Ce Normand était à un haut degré un animal social : sa correspondance est immense, sa conversation brillante. Son salon attirait les esprits les plus divers, également curieux de connaître ce qu’il rapportait de sa dernière chasse aux documents vécus. On y rencontrait le vicomte de Lanjuinais, qui sera ministre de l’Agriculture, et M. de Tocqueville, retour d’Amérique et désireux de confronter ses vues sur le Nouveau Monde avec celles de son hôte sur l’Ancien, le jeune pair catholique Montalembert aussi bien que le jacobin Louis Blanc, qui siégera plus tard à l’extrême-gauche de l’Assemblée Nationale. Le remue-ménage de 1848 mettra bien davantage à la mode l’espèce de personnage européen qu’est devenu Le Play. Thiers, le républicain François Arago, Lamartine. Hippolyte Carnot, qui s’est nourri de St-Simon, le royaliste Lanjuinais, Alexis de Tocqueville, Charles de Montalembert, Sainte-Beuve, autre saint-simonien amateur, le huguenot provençal Agénor de Gasparin, le baron James de Rothschild, l’abbé Dupanloup, qui sera sacré bientôt évêque d’Orléans, Augustin Cochin, préoccupé du sort des pauvres par tradition familiale, le chimiste Jean-Baptiste Dumas, fondateur de l’Ecole Centrale, Charles Dupin, ancien ministre de la Marine de Louis-Philippe, tous le pressent d’accepter une candidature à l’Assemblée Constituante. Devant son refus, ils lui demandent en tout cas de quitter sa chaire d’ingénieur pour enseigner la science nouvelle qu’il est en train de créer.
Il y a plus de deux siècles qu’Antoine de Montchrestien a baptisé « économie politique » l’ensemble des règles pratiques qui doivent conduire un royaume à la richesse et, par la prospérité, à la puissance. Plus ambitieux, Le Play s’est lancé à la découverte des conditions morales et sociales qui peuvent procurer à l’homme le bonheur, et la paix à la société. Ce sera « l’économie sociale ».

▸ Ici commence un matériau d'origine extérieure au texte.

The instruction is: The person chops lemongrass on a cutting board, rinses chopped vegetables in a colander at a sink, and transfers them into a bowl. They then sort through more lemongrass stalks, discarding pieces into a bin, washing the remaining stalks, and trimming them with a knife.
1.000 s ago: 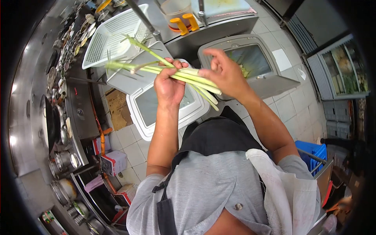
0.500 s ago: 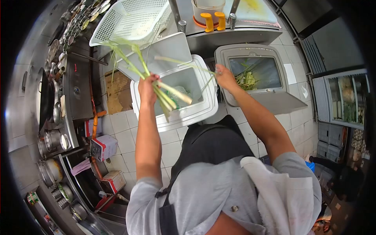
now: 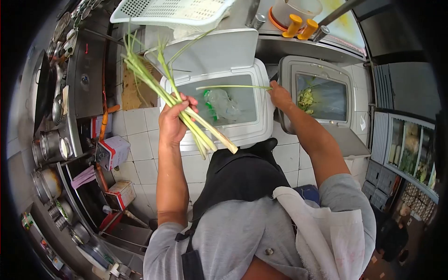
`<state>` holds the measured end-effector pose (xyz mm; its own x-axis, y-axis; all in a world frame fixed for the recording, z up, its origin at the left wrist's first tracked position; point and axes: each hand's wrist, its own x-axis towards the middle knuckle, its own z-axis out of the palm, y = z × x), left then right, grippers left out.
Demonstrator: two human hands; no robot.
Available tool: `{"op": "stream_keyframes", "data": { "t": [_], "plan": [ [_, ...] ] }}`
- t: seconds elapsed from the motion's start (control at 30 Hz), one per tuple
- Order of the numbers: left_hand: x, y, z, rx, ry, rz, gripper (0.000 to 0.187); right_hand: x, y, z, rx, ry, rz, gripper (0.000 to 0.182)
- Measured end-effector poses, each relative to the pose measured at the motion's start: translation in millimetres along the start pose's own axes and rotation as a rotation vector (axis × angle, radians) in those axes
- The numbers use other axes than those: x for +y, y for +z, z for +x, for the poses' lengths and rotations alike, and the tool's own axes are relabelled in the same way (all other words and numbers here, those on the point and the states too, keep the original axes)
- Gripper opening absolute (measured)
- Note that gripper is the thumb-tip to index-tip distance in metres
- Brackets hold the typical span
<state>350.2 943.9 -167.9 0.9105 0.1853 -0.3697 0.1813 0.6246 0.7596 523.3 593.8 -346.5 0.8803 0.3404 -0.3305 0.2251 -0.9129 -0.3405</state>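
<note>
My left hand [image 3: 175, 120] is closed around a bunch of long green stalks [image 3: 156, 86], leafy at the far end and pale at the near end. To the right, my right hand [image 3: 281, 96] pinches one thin stalk [image 3: 233, 86], which points left across the opening of a white bin [image 3: 265, 100]. Inside that bin lies clear plastic with a green part [image 3: 224, 106]. Beside my right hand, a grey bin [image 3: 288, 70] stands open, with green leafy scraps [image 3: 306, 99] in it.
A white perforated basket [image 3: 172, 11] sits beyond the white bin. Orange handles [image 3: 293, 25] stand beside a round tub [image 3: 298, 9] on a metal counter. Boxes [image 3: 113, 152] and stacked pans [image 3: 49, 142] are at the left, a glass-fronted fridge [image 3: 408, 149] at the right.
The view has shifted, so the bins and basket sit differently in it. My left hand still holds the bunch. The stalk in my right hand now lies nearly level, pointing left.
</note>
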Motion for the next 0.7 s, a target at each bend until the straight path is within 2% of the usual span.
{"op": "stream_keyframes", "data": {
  "t": [0.03,0.13,0.23,0.3,0.37,0.4,0.43,0.47,0.53,0.67,0.7],
  "plan": [
    [5,8,0,-0.023,0.003,0.011,0.013,-8,-5,2,-0.03,-0.003,-0.077,0.019],
    [19,30,1,-0.102,-0.004,0.084,0.013,-48,-57,-10,0.05,-0.333,-0.109,0.011],
    [13,46,10,-0.134,-0.013,0.165,0.027,-110,-130,-23,0.285,-0.746,-0.165,0.01],
    [8,65,17,-0.181,0.049,0.276,0.036,-149,-185,-37,0.278,-0.871,-0.173,0.011],
    [-2,90,20,-0.218,0.096,0.226,0.043,-170,-216,-43,0.373,-0.95,-0.126,0.012],
    [-8,104,19,-0.238,0.118,0.199,0.047,-177,-228,-46,0.397,-0.947,-0.114,0.014],
    [-8,123,14,-0.265,0.161,0.235,0.025,-182,-237,-49,0.419,-0.941,-0.102,0.016],
    [-12,133,12,-0.306,0.149,0.218,0.025,-182,-244,-56,0.441,-0.937,-0.088,0.018],
    [-18,150,11,-0.381,0.128,0.188,0.024,-172,-245,-70,0.66,-0.93,0.015,0.024],
    [-26,172,10,-0.274,0.221,0.081,0.023,-136,-231,-116,1.053,-0.782,0.255,0.036],
    [-25,177,10,-0.261,0.24,0.033,0.023,-127,-223,-141,0.929,-0.696,0.27,0.032]
  ]
}}
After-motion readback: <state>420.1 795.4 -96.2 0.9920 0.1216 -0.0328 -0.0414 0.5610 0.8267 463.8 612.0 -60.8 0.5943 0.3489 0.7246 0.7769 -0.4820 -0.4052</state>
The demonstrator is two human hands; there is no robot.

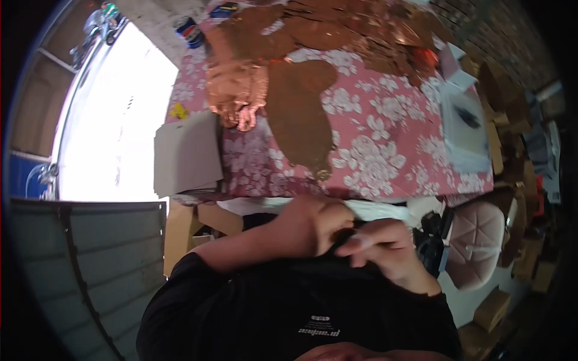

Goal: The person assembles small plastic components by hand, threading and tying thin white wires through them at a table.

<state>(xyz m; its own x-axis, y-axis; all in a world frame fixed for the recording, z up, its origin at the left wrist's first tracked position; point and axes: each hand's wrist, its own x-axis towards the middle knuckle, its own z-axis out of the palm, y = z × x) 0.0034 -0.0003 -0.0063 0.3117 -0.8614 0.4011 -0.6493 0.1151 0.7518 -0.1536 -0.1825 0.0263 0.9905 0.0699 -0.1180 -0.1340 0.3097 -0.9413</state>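
Note:
Close in front of my chest, just off the near table edge, my left hand (328, 224) and my right hand (382, 245) are held together. Both have their fingers curled closed. A small dark brown patch shows between them, but I cannot make out what it is. Nearest to them on the table lies a flat brown piece (301, 114) with a rounded, irregular outline. Beside it, to the left, rests a shiny copper-coloured embossed sheet (238, 90). More crumpled copper-coloured sheets (319, 30) are heaped along the far side.
A pink floral cloth (373, 153) covers the table. On its left are a stack of grey card sheets (189, 153) and a small yellow item (179, 111); a blue can (188, 31) stands farther back. Plastic-wrapped material (463, 132) lies right, near a padded chair (475, 243) and cardboard boxes (492, 310).

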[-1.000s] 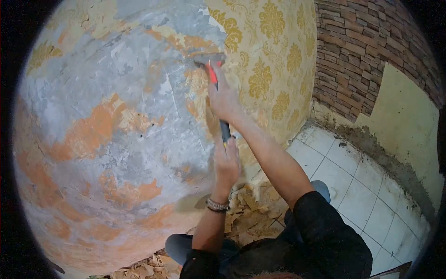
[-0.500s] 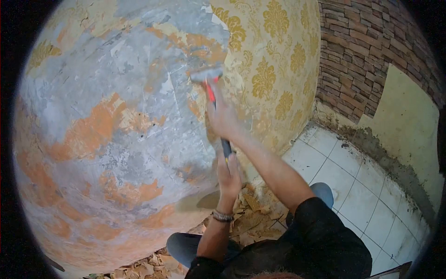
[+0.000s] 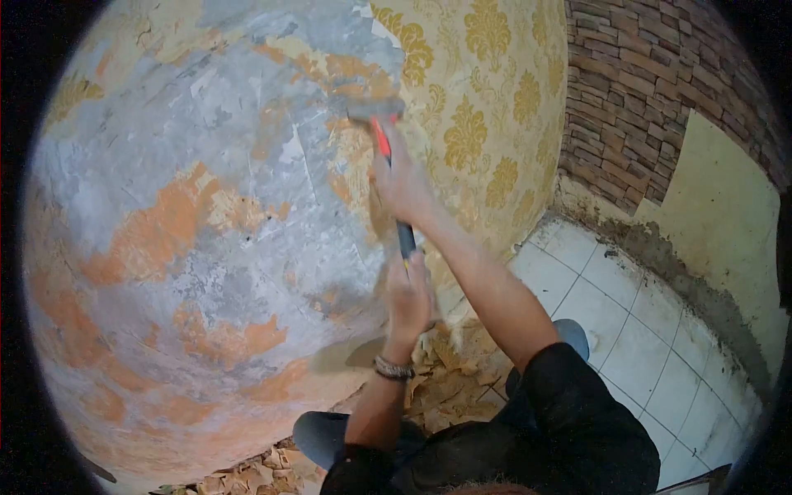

La chasse aux faits d’expérience à travers toute l’Europe est close ; il s’agit maintenant de les classer et de les étudier pour l’instruction des hommes et la méditation des chefs de peuples. En 1856, Frédéric Le Play fonde la Société d’Economie sociale. En 1864, il publiera La Réforme sociale en France, et, en 1881, à la veille de sa mort, la Constitution essentielle de l’humanité. Au frontispice de cette dernière oeuvre, il résumera en quelques lignes ce qui fut la tâche de toute sa vie :
« Tourné par mes études et ma profession vers la pratique des sciences exactes, j’en ai appliqué les procédés à la science par excellence, celle des Sociétés. Pendant un demi-siècle (grande aevi spatium) j’ai parcouru l’Occident et l’Orient, m’asseyant au foyer de tous les sages, pour les interroger sur le secret du bonheur. Or, voici ce que cette enquête m’a permis de constater : sous tous les climats, sur tous les sols, malgré la diversité des époques, des langues, de la religion et de la souveraineté, partout et toujours, en un mot, le bonheur des peuples se présente accompagné d’un certain ensemble de conditions qui font non moins invariablement défaut chez les peuples souffrants. On se trouve ainsi conduit à rattacher, par le lien de la cause à l’effet, le bonheur à cet ensemble de conditions et de principes, qui répondent, depuis les premiers âges, aux traits permanents de la nature humaine, et qu’on peut appeler, par conséquent la Constitution essentielle de l’humanité ».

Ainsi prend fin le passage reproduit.